→ Problem statement
Review the listing and copy each line that holds the word "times".

*** Data Section Begins ***

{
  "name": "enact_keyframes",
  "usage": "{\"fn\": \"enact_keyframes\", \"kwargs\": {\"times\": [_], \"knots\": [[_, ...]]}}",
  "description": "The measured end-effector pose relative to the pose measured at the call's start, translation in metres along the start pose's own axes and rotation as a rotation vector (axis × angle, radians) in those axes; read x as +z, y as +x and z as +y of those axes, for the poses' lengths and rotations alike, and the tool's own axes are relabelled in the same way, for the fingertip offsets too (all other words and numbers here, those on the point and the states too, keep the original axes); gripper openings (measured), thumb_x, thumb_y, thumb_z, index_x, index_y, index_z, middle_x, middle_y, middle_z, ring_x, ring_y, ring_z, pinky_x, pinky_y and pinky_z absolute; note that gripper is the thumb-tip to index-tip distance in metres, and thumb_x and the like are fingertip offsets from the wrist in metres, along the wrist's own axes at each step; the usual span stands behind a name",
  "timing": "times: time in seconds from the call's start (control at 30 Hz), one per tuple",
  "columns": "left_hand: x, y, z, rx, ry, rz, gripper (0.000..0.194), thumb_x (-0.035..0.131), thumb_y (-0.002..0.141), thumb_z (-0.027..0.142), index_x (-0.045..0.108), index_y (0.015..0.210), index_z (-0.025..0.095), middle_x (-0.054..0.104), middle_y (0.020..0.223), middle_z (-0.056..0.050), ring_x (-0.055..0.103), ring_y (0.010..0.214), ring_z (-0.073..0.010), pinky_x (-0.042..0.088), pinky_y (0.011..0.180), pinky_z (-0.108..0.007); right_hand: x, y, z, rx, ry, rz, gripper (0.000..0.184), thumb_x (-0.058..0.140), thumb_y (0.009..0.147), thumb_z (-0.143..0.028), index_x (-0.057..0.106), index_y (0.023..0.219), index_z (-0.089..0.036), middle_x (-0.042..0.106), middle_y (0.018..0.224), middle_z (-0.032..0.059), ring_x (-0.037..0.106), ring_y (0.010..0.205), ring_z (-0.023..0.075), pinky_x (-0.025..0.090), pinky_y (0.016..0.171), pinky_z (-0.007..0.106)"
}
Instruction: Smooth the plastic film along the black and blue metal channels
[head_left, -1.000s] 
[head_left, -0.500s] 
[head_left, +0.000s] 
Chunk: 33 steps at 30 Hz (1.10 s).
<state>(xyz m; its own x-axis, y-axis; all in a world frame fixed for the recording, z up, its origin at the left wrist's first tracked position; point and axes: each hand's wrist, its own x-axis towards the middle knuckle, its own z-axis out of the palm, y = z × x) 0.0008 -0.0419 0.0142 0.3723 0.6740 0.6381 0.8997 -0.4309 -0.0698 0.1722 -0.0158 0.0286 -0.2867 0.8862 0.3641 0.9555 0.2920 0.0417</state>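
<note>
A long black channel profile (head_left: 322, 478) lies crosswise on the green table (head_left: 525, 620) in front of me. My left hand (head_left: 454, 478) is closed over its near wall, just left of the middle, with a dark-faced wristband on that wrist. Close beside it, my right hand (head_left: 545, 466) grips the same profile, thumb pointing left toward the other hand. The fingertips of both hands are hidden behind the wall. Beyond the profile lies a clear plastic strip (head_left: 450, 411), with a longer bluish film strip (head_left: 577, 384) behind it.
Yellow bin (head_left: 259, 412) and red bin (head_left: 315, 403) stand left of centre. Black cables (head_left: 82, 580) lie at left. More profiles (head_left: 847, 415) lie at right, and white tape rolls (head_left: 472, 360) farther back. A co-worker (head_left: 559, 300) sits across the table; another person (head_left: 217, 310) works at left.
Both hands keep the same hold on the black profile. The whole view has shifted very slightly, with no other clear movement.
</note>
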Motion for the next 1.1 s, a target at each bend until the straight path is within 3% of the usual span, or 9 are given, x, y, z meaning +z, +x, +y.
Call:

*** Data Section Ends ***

→ Solution to this exercise
  "usage": "{\"fn\": \"enact_keyframes\", \"kwargs\": {\"times\": [_], \"knots\": [[_, ...]]}}",
  "timing": "times: time in seconds from the call's start (control at 30 Hz), one per tuple",

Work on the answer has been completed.